La frustración sonreía ampliamente, su influencia entraba cada vez más en ella e incluso había instantes en que parecían una sola. Seguían mirando al techo esperando que algo pasara, mientras el recordar todas las acciones y decisiones en las que herró, hacían que el pecho se le comprimiera de manera que se dificultara respirar. No se daba cuenta que era la frustración, moviendo los hilos, utilizándola, haciéndole daño; mientras que lo hacía su sonrisa maliciosa se clavaba en los ojos de ella, nublándolos de la verdad.
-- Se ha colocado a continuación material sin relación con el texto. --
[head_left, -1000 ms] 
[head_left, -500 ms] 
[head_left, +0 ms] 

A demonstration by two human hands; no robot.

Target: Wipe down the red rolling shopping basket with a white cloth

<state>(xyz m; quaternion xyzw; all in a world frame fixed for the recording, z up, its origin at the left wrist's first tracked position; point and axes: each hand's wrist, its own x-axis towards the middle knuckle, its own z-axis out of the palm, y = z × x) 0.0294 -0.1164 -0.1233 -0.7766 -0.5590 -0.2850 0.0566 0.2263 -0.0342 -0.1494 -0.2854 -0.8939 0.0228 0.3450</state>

Entonces, se miró en el espejo las lágrimas caían por su rostro, pero aún así se reconoció, limpió sus lágrimas y por fin entendió, recorrió su mirada por todo su cuerpo temblado todavía y tomó fuerzas del fondo para erguirse y limpiar sus lágrimas. A medida que se miraba reconocía aquel reflejo, un ser que aunque, dramático por naturaleza, fuerte, correcto y con muchas virtudes. La frustración poco a poco perdía su esencia, desaparecía en el cuarto y de su lado; una luz emanaba de ella susurrando al oído palabras de aliento, ella volvía a la vida y para su sorpresa al mirarse de nuevo en ese reflejo, una sonrisa se dibujaba en su rostro al natural. Ella, volvió a sus quehaceres, sus responsabilidades… pero esta vez estaba renovada se había perdonado y aceptado, creando tratado de paz. Con ello, salió del encierro decidida, con la frente en alto y la esperanza sonriendo a su lado.
P.D. La mayoría de las veces nos enfrascamos en los errores y permitimos que la frustración sea nuestra compañera y guía; pero recuerda SI NO SUPIERAS EL PASADO, NO TE DAS LA OPORTUNIDAD DE VIVIR EL PRESENTE Y ASÍ ¿CÓMO SE PUEDE ASPIRAR A UN FUTURO DESEADO? La vida hay que disfrutarla con sus matices y esto implica asumir los chascos, lo que importa no es la meta (porque la felicidad que implica haberla logrado se esfuma en un instante) lo que importa es como llegaste a ella, lo fuerte y maduro, los retos que se te presentaron y como los superaste. Lo que importa es siempre seguir caminando a pesar de los raspones.